Habitat: Southern white rhinos live in woodlands that are mixed with grassy openings. At the zoo, Tony the rhino has a large outdoor exhibit and a barn that is off exhibit. He shares parts of his exhibit with the zebras. There is a large, fake Baobab tree in the middle of the exhibit as these are the types of trees native to where rhinos are found in the wild. There are tree guards around both the real and fake trees in the exhibit to prevent Tony from rubbing his horn on them; however, there are plenty of logs and rocks around the exhibit that Tony can rub his horn on instead.

Where do they live?

The southern white rhinoceros lives in South Africa, in Botswana, Namibia, Swaziland, Zambia, Zimbabwe, Kenya, Tanzania, and the Ivory Coast.
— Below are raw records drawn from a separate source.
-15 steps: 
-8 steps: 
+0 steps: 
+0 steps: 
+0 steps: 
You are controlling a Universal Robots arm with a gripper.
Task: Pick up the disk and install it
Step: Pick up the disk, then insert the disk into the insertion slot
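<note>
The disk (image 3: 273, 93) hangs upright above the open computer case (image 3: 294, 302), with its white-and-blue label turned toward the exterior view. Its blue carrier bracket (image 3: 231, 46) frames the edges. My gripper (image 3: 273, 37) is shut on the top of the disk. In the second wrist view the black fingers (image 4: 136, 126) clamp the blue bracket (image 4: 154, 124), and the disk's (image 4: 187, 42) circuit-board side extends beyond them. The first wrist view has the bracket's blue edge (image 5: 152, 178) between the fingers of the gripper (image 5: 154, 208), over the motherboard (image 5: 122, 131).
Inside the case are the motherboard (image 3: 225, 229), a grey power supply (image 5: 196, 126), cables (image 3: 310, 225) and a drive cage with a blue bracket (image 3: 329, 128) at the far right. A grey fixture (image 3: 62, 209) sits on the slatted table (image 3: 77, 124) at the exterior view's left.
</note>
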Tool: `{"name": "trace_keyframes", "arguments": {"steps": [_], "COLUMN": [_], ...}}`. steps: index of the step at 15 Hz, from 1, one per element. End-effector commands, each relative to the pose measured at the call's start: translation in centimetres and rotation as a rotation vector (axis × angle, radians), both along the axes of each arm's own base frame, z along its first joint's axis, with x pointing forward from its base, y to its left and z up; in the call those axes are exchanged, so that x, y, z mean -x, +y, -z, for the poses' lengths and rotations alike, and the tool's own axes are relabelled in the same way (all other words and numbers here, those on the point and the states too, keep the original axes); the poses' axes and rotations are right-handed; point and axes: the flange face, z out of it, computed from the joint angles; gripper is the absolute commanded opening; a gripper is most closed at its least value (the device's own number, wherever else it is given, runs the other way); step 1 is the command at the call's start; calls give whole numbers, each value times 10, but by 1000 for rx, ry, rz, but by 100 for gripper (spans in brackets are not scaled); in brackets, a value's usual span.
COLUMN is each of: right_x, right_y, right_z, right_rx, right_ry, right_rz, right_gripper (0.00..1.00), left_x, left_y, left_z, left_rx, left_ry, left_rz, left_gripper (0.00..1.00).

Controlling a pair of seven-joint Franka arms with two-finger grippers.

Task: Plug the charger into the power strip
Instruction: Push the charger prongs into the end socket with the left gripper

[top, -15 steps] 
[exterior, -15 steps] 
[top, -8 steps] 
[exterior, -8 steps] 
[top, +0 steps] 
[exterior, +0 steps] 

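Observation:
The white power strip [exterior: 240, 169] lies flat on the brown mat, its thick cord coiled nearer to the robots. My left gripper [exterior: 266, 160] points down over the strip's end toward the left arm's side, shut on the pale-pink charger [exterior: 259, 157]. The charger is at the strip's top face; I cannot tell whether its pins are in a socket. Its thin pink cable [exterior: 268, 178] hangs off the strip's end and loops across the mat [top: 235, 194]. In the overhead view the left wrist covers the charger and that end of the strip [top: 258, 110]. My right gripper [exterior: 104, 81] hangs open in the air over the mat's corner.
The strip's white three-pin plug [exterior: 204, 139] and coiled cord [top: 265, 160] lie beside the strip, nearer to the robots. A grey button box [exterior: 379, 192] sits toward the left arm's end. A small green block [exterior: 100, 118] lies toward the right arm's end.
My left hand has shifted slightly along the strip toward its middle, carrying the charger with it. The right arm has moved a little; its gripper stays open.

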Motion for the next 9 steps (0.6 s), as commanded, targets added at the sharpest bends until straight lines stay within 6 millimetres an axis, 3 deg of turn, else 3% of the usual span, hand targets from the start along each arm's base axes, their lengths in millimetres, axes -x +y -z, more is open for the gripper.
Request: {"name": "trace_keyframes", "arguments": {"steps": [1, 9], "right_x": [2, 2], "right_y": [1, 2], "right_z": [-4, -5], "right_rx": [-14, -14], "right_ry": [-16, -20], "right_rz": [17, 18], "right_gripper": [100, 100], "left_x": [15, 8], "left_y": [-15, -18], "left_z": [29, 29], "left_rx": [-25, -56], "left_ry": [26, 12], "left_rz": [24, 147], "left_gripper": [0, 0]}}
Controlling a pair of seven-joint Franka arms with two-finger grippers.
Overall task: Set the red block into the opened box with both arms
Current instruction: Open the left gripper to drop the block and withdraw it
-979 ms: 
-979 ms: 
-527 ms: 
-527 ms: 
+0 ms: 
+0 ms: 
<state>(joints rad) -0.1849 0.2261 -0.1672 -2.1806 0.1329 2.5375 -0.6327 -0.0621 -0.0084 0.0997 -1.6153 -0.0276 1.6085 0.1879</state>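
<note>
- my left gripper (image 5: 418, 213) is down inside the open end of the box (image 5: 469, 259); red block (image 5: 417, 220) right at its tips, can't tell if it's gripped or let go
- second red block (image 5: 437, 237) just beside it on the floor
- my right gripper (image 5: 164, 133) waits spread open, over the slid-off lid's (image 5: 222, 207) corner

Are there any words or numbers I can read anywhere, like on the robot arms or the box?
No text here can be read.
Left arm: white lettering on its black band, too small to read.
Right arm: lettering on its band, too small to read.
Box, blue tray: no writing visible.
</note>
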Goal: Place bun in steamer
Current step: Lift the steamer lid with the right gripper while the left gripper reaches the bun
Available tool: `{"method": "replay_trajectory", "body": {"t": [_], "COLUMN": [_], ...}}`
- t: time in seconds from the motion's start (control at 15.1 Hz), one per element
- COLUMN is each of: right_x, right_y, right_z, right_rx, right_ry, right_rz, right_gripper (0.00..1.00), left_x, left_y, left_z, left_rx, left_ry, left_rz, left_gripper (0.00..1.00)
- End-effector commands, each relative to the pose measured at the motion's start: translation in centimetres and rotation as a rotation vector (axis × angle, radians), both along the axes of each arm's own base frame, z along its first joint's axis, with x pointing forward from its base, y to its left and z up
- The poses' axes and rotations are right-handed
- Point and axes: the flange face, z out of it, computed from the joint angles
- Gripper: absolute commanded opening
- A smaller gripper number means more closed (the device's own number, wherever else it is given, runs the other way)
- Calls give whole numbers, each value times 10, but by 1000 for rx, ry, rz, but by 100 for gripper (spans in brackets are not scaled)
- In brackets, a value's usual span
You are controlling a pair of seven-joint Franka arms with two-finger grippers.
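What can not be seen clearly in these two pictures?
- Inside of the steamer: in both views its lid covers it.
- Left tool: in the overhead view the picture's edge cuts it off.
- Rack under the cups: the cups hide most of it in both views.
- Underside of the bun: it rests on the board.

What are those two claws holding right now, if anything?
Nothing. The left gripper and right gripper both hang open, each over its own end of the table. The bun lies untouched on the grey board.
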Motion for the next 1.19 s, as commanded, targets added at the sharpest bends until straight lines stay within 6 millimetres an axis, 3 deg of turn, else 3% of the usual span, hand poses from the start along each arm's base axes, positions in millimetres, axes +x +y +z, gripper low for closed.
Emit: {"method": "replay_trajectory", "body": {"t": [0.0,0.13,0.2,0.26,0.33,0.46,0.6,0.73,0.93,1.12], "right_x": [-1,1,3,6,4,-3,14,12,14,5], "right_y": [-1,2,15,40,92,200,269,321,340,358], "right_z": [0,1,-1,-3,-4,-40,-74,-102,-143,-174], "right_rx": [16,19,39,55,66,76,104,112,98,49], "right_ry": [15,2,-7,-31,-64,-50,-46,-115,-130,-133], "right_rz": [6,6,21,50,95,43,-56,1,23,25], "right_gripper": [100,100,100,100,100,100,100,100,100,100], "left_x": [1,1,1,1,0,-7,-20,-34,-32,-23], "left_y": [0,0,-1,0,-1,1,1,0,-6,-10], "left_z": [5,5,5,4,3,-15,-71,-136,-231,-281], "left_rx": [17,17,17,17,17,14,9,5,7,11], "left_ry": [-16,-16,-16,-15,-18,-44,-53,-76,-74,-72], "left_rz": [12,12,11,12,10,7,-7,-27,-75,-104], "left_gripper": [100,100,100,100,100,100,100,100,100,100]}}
Southern White Rhinoceros range South Africa

Did you know?

  • Rhinos leave scent markings by defecating in a large pile and dragging their feet through the dung pile. They also have glands on their feet, which secrete a substance that marks a path for others to follow. These secretions also may serve to warn others not to trespass on a particular rhino’s territory. Males also may spray urine to mark their territory.
  • Rhino horns are made of keratin, the same material as our fingernails and hair but compressed.
  • Both males and females respond aggressively to a close approach or attack on their territory. The male may charge if threatened, or attack by jabbing the invader with his lower incisor tusks. Rhinos can run up to 35 miles per hour, but are also very agile. They can pivot and execute hairpin turns, and the male even performs a delicate courtship dance for the female.
  • White rhinos rely mainly on their strong sense of smell and their acute hearing to gather information about their surroundings. The volume of their olfactory passages exceeds that of the brain.
  • They are often found hosting tick birds, oxpeckers, and egrets on their bodies, which act as sentinels and feed on external parasites.